### Work to complete
When a line in the entries contains the word "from", copy that line in full.
- - - - -
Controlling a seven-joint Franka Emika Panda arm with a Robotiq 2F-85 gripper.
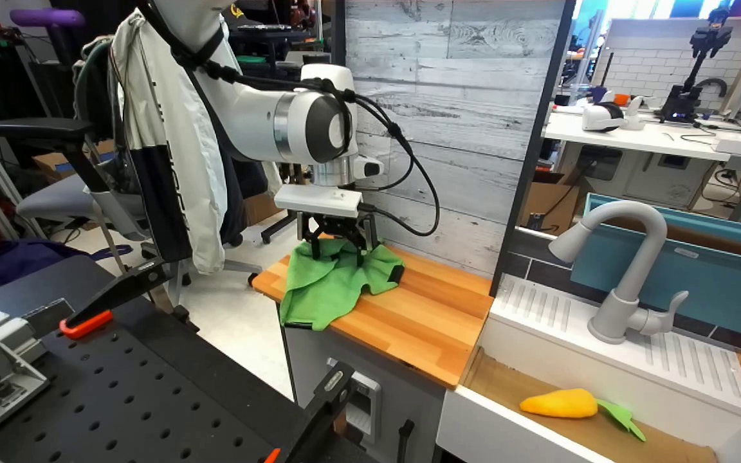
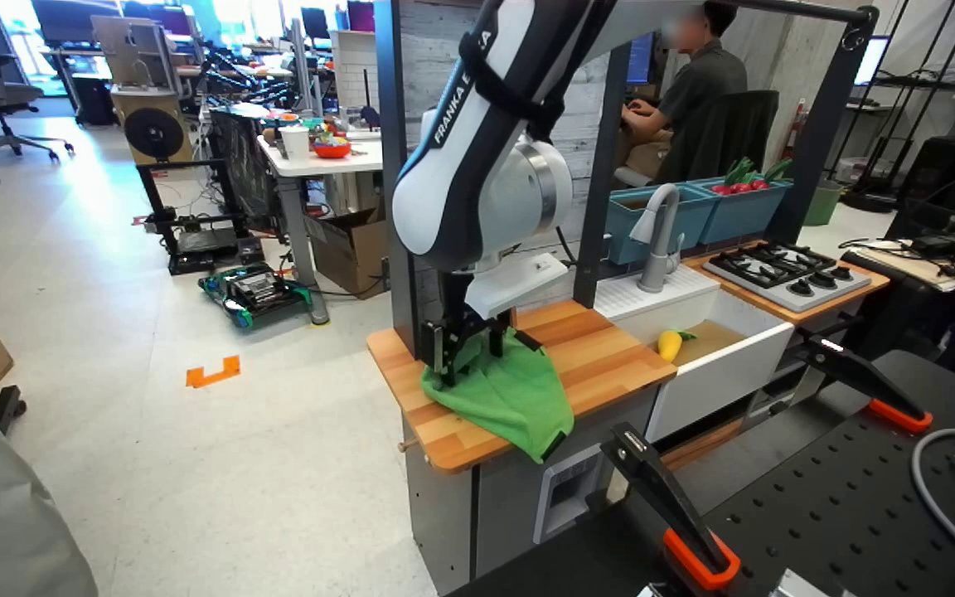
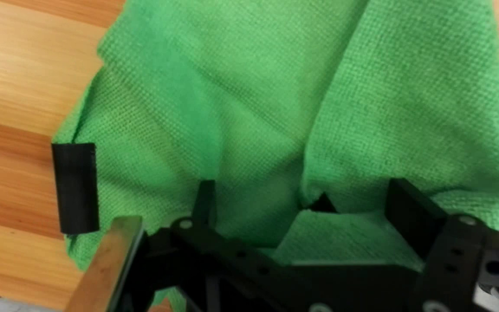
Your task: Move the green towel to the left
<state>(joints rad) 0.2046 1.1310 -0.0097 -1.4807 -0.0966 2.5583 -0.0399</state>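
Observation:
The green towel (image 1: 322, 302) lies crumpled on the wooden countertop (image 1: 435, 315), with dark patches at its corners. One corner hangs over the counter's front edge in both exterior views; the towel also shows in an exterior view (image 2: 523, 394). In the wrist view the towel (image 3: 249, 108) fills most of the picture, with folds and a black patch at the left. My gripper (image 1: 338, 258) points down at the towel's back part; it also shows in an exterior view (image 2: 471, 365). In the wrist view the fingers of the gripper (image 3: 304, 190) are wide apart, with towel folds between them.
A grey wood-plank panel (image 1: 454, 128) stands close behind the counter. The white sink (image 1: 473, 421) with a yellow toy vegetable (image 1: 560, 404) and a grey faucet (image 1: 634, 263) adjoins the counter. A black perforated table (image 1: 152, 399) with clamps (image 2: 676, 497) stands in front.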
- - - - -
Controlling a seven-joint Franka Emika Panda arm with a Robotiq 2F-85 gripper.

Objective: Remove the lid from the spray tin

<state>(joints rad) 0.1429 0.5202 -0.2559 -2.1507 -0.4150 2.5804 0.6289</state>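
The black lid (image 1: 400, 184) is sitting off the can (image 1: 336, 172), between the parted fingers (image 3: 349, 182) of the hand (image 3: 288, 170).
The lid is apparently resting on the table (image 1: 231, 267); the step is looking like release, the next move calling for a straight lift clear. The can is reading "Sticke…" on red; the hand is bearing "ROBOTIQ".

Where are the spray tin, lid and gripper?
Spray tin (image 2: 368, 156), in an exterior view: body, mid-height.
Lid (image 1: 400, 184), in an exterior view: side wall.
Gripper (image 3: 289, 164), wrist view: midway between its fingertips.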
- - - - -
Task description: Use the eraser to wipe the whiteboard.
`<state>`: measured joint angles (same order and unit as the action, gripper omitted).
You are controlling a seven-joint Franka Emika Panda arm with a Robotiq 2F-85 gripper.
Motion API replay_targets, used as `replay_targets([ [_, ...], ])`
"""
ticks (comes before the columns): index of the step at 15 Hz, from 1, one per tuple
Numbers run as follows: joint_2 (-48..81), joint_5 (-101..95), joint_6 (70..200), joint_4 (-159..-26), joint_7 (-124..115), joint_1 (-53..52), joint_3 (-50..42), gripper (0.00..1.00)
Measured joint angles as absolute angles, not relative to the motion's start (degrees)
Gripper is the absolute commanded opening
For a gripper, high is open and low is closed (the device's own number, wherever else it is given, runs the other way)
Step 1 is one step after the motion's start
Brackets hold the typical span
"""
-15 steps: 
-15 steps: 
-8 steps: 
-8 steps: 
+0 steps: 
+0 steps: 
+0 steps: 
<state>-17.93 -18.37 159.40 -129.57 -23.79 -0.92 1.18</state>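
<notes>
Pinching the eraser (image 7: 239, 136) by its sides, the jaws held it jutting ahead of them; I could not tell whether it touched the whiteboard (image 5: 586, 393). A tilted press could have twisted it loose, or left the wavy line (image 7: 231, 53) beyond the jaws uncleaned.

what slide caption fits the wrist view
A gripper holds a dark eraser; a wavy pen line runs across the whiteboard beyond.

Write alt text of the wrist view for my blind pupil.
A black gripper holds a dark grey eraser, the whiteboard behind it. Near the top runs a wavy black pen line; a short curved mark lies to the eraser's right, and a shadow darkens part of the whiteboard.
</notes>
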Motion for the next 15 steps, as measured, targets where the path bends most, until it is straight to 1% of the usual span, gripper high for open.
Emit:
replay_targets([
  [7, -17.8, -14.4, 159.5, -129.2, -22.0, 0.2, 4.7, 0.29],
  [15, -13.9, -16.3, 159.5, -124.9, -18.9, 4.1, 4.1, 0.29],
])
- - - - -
### Output below
Objective: Remove the lid from the spray tin
ticks (comes before the columns): index of the step at 15 Hz, from 1, one per tuple

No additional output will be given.